Únicamente volviendo la mirada a esa apertura generalizada hacia todo lo relacionado con la salud mental en la que crecí, puedo explicar algo que también me ha costado apreciar cuanto merece. Hay quien ha llegado a pensar que todo aquello fue tiempo perdido en batallas a su vez perdidas de antemano, como si no hubiera habido un pelear por ser lo que somos o dejamos de ser, como si no se tuviera en cuenta lo que nosotros y nosotras (y nuestros conjuntos de relaciones) cambiamos por el camino. Y es que solo desde allí pude escapar de la lógica psiquiátrica y pensarme de manera distinta a un enfermo mental. Si nadie me trataba como tal, mi extrañeza no era para con este hacer de los espacios políticos, sino con el de las prácticas de las consultas de psiquiatras y psicólogos, con su incesante cierre de sentidos.
Desde que las ideas anarquistas irrumpieron en mi vida, no he dejado nunca de imaginarme realidades distintas a la que vivo, y también modos de ser diferentes a como soy. No se trata únicamente de querer otra cosa, sino de imaginarse constantemente queriendo otras cosas. Una práctica que te agota y te frustra a la vez que te trasforma y sacude.
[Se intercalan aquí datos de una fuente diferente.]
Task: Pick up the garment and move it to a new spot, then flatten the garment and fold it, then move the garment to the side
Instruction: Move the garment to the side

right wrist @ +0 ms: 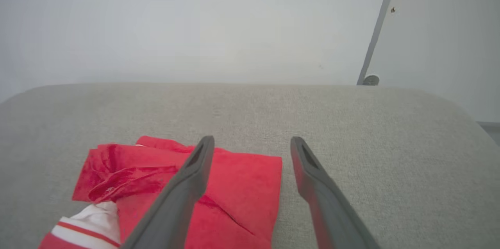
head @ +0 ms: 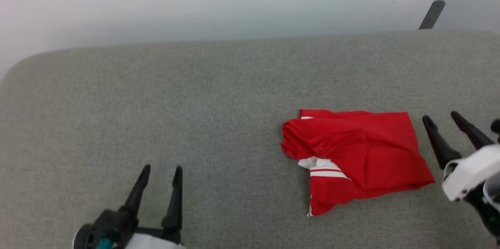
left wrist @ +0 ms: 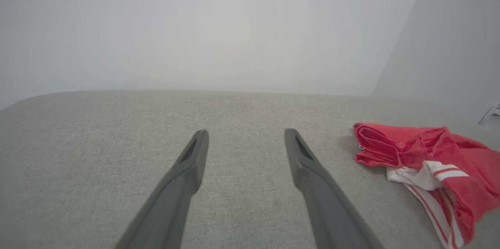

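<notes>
The garment (head: 363, 151) lies folded into a rough red bundle on the grey padded surface (head: 195, 104), right of centre, with a white, red-striped sleeve edge poking out at its near left. It also appears as the garment (left wrist: 437, 163) at the right of the left wrist view and the garment (right wrist: 234, 190) under the right wrist view. My right gripper (head: 441, 118) hovers open just off the bundle's right edge, empty; in its own view the right gripper (right wrist: 252, 143) straddles that edge. My left gripper (head: 162, 169) stands open and empty at the lower left, far from the cloth, seen too as the left gripper (left wrist: 246, 133).
A pale wall (head: 234, 2) runs behind the surface's far edge. A grey metal bracket (head: 431, 14) stands on the wall at the far right. Bare grey padding stretches left of the bundle.
</notes>
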Robot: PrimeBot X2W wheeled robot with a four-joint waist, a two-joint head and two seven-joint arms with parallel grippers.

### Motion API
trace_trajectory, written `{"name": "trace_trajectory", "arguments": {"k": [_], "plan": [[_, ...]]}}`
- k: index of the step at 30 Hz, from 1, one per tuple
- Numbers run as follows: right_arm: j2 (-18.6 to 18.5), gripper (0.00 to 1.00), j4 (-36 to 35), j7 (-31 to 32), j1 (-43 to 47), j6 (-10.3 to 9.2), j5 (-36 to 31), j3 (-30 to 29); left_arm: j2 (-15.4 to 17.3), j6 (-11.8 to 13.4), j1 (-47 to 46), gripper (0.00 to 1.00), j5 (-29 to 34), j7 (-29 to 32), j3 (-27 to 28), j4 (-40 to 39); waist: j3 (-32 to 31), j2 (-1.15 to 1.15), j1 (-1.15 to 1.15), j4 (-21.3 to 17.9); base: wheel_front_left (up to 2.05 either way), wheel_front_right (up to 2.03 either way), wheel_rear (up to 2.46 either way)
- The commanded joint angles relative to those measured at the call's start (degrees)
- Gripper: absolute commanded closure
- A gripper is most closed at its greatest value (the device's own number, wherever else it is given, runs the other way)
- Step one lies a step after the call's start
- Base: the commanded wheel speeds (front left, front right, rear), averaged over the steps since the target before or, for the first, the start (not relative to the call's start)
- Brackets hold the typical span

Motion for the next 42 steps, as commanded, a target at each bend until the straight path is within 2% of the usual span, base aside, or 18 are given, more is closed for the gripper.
{"name": "trace_trajectory", "arguments": {"k": [1, 11, 16, 20, 21, 22, 23, 32, 42], "plan": [[-0.4, 0.00, 1.3, 2.3, -2.1, -0.03, 1.0, 0.6, -0.1, -0.1, -1.4, 0.00, 0.4, 0.0, -0.3, 0.1, 2.4, 0.00, 0.00, 1.0, 0.00, 0.00, 0.00], [-4.5, 0.00, 11.6, 25.6, -11.3, -0.04, 5.4, 4.9, -0.9, -0.1, -8.3, 0.00, 1.1, 0.0, -2.5, 1.2, 9.2, 0.00, 0.00, 3.5, 0.00, 0.00, 0.00], [-4.1, 0.00, 13.5, 32.6, -12.7, -0.04, 7.3, 6.5, -1.2, -0.1, -11.3, 0.00, 1.0, 0.0, -3.4, 1.4, 11.9, 0.00, 0.00, 4.4, 0.00, 0.00, 0.00], [-3.6, 0.00, 13.6, 34.4, -12.8, -0.03, 8.4, 8.3, -1.3, -0.1, -13.4, 0.00, 1.4, 0.0, -4.3, 1.6, 13.5, 0.00, 0.00, 4.9, 0.00, 0.00, 0.00], [-3.5, 0.25, 13.5, 34.4, -12.9, -0.03, 8.5, 8.7, -1.3, -0.1, -13.9, 0.00, 1.9, 0.0, -4.4, 1.5, 13.7, 0.00, 0.00, 4.9, 0.00, 0.00, 0.00], [-3.5, 0.59, 13.2, 34.0, -13.0, -0.03, 8.6, 9.1, -1.3, -0.1, -14.2, 0.00, 2.0, 0.0, -4.5, 1.6, 13.9, 0.00, 0.00, 4.8, 0.00, 0.00, 0.00], [-3.6, 1.00, 13.0, 33.2, -13.1, -0.02, 8.9, 9.0, -1.3, -0.1, -14.5, 0.00, 2.2, 0.0, -4.4, 1.8, 14.0, 0.00, 0.00, 4.7, 0.00, 0.00, 0.00], [-4.0, 1.00, 13.3, 27.8, -14.2, -0.08, 9.6, 6.4, -1.1, -0.1, -15.5, 0.00, 0.6, 0.0, -3.5, 1.5, 13.7, 0.00, 0.00, 1.0, 0.00, 0.00, 0.00], [-4.9, 1.00, 15.1, 20.9, -14.4, -0.07, 11.8, 1.0, 2.2, -0.1, -17.9, 0.00, 1.9, 0.0, -5.2, 1.4, 14.5, 0.00, 0.00, -6.1, 0.00, 0.00, 0.00]]}}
Una elección que no se limita únicamente a dos posibilidades preexistentes, sino que opera a partir de la creación y reproducción de resquicios. Como consecuencia, y en un momento crucial, mi subjetividad no se construyó en la órbita de un diagnóstico, sino tratando de levantar proyectos colectivos; es decir: en continua relación con los otros, por maltrecha que esta haya podido llegar a ser. He aquí la potencia que me he propuesto reivindicar, al margen de que dichos proyectos se cayeran con más frecuencia de la deseada, la cantidad de hostias recibidas o el reguero de peajes pagados. Soy una persona con suerte, lo pienso cada vez que visito una planta de agudos o piso un dispositivo de salud mental.